The 6th Foreign Infantry Regiment (6^{e} Régiment Étranger d'Infanterie, 6^{e} REI) was an infantry regiment of the Foreign Legion in the French Army from 1939 to 1941 and again from 1949 to 1955.

==History, creations and different nominations==

When first established the 6th Foreign Infantry Regiment consisted of 3,287 men. It was part of the 192nd Infantry Division. The regiment's organization featured:

- HQ Staff, located at Homs
- 1st Battalion, formerly 4th Battalion of the 1st Foreign Infantry Regiment, garrisoned at Al-Suwayda.
- 2nd Battalion, formerly 1st Battalion of the 1st Foreign Infantry Regiment, garrisoned at Baalbek.
- 3rd Battalion, formerly 2nd Battalion of the 2nd Foreign Infantry Regiment, garrisoned at Damascus.
- 4th Battalion, formerly 6th Battalion of the 1st Foreign Infantry Regiment, garrisoned at Homs and Palmyra.

This regiment was designated as the "Legion Regiment of the French Levant" (Régiment du Levant de La Légion étrangère).

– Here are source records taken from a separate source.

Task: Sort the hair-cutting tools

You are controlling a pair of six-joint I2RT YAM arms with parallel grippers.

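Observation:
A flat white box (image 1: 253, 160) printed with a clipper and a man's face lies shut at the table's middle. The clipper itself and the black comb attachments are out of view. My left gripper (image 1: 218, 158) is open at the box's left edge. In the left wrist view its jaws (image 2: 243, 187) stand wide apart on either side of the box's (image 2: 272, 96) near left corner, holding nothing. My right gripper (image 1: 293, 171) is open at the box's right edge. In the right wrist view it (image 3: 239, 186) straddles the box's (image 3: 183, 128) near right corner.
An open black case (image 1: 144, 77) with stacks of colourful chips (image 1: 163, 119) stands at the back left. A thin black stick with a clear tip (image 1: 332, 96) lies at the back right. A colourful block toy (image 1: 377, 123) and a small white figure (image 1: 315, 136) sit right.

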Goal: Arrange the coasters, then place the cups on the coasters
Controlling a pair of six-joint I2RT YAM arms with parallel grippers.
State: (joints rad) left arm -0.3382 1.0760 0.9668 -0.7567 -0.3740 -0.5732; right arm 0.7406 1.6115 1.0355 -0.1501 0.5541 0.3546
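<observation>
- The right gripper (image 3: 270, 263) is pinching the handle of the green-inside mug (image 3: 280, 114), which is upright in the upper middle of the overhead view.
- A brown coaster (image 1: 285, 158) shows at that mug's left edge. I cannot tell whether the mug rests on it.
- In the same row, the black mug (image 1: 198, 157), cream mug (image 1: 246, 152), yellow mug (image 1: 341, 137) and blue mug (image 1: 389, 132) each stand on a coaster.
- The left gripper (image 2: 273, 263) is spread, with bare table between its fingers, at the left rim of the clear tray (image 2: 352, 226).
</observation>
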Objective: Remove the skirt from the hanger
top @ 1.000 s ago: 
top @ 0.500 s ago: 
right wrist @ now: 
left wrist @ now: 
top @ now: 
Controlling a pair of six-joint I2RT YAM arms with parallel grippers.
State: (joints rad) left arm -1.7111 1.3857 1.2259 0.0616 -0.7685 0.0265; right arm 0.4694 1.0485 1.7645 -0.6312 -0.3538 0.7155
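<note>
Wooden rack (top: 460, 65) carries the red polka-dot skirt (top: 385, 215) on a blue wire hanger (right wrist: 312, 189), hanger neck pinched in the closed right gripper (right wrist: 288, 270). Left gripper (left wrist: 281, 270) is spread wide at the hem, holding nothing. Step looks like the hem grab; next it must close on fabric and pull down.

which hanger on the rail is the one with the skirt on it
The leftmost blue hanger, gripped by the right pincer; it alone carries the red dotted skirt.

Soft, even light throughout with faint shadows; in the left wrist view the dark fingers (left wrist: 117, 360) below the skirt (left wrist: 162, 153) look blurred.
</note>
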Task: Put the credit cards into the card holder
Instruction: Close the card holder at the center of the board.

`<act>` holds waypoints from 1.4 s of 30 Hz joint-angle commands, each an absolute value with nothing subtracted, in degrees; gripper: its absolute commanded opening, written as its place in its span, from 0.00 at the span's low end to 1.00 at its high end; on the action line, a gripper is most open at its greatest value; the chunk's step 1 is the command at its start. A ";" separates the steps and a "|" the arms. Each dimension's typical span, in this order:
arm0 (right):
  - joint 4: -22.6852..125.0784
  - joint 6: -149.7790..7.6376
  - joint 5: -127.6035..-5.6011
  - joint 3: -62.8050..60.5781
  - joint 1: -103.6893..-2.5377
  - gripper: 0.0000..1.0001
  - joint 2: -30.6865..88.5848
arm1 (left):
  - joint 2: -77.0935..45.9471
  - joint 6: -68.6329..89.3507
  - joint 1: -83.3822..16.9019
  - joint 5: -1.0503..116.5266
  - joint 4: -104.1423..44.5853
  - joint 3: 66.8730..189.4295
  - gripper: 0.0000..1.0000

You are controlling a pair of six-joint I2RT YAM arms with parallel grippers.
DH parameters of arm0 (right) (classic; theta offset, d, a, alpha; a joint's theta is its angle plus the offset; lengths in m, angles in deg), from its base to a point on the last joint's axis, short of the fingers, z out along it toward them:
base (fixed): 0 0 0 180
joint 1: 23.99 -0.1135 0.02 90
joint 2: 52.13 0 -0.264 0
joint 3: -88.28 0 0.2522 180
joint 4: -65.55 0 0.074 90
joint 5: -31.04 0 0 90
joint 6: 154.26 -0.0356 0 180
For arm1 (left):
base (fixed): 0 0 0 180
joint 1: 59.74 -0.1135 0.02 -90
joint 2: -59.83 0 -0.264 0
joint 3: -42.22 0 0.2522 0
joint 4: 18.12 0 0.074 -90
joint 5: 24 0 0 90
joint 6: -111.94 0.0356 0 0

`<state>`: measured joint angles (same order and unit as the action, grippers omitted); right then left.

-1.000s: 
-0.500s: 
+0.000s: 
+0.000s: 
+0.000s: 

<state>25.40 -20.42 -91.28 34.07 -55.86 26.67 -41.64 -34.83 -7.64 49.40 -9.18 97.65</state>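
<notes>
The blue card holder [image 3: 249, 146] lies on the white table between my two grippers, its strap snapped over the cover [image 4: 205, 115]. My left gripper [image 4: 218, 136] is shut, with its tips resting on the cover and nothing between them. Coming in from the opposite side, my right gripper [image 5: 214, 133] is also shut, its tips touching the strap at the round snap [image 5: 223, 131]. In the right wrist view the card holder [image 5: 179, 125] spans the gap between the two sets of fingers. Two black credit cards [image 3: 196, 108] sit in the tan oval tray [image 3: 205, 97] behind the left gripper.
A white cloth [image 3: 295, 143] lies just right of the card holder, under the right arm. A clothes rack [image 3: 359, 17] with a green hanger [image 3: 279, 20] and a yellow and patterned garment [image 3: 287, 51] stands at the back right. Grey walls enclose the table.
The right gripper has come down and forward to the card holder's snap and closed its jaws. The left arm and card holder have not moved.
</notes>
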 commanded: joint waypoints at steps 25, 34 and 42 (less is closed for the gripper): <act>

On 1 January 1940 the regiment was formulated in two parts:
- A mountain regiment, commanded by Lieutenant-colonel Barre, which became on 19 March the same year the 6th Foreign Infantry Regiment, 6^{e} R.E.I, Integrated at the 192nd Infantry Division, 192^{e} D.I; the regiment constituted:
  - 1 Headquarter Staff
  - 1 Command Company
  - 1 Regimental Company (created March 1940 and designated (compagnie régimentaire d’engins, C.R.E))
  - 1 Exterior Company (designated "CHR",(compagnie hors rang, C.H.R))
  - 1st Battalion
  - 2nd Battalion
- One motorized regiment typed outre-mer, which would become on 19 March the Foreign Legion Groupment of the Levant (Groupement de Légion étrangère du Levant, G.L.E.L); the regiment constituted:
  - 1 Headquarter Staff
  - 1 Command Section
  - 3rd Battalion
  - 4th Battalion
  - Legion Special Section

On 28 April 1940 the 1st Marching Battalion of Foreign Volunteers (Bataillon de Marche des Volontaires étrangers, 1er BMVE), created in March 1940, was assigned to the 6th Foreign Infantry Regiment, 6^{e} R.E.I and became the 11th Battalion of Foreign Volunteers (11e bataillon de volontaires étrangers, 11e B.V.E) until dissolution on 16 October 1940.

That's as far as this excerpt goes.